* Supplied information
┄┄┄┄┄┄┄┄┄┄┄┄┄┄┄┄┄┄┄┄

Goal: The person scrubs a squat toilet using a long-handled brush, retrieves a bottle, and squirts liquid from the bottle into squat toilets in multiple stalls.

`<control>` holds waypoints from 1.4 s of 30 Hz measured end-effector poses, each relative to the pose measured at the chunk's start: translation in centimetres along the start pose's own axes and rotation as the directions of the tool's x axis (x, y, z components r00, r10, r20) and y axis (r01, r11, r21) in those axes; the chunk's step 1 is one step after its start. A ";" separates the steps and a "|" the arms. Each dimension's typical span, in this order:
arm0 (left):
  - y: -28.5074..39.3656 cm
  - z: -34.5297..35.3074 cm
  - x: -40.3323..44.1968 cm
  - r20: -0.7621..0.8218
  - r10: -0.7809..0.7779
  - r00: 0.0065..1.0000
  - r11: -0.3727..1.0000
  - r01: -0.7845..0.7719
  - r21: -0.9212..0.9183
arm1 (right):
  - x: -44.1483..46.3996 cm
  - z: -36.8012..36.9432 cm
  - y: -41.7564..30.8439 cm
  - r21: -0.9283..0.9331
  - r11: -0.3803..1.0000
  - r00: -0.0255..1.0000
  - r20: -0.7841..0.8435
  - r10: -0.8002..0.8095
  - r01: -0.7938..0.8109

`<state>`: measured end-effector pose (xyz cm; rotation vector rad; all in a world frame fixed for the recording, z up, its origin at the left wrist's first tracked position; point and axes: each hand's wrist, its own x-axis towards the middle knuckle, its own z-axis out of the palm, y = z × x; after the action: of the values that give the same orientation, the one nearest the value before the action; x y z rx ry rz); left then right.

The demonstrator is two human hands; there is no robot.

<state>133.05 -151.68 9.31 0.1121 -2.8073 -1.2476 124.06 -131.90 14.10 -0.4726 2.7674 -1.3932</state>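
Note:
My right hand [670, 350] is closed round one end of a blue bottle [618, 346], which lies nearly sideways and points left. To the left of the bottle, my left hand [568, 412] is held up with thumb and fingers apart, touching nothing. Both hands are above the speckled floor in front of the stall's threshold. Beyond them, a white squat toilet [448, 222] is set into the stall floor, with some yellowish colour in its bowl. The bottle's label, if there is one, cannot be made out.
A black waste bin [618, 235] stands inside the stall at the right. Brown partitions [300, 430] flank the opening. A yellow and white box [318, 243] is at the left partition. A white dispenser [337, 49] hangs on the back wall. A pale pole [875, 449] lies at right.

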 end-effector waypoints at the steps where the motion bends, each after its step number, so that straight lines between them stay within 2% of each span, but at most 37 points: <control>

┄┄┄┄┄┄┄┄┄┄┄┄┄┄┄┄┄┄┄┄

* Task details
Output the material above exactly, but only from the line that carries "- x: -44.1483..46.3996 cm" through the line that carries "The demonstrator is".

* Response to this task
  - x: -44.1483..46.3996 cm
  - z: -36.8012..36.9432 cm
  - y: -41.7564..30.8439 cm
  - r21: -0.9283..0.9331
  - r11: -0.3803..1.0000
  - r00: -0.0255..1.0000
  - r20: -0.7841..0.8435
  - r10: -0.8002..0.8095
  - r01: -0.7938..0.8109

`<state>`: measured end-effector pose (xyz cm; rotation vector rad; all in a world frame fixed for the recording, z up, its origin at the left wrist's first tracked position; point and axes: each hand's wrist, its own x-axis towards the middle knuckle, its own z-axis out of the palm, y = z × x; after the action: of the values that give the same orientation, the one nearest the value before the action; x y z rx ry rz); left then right.

The demonstrator is two human hands; there is no robot.

The output given here is complete.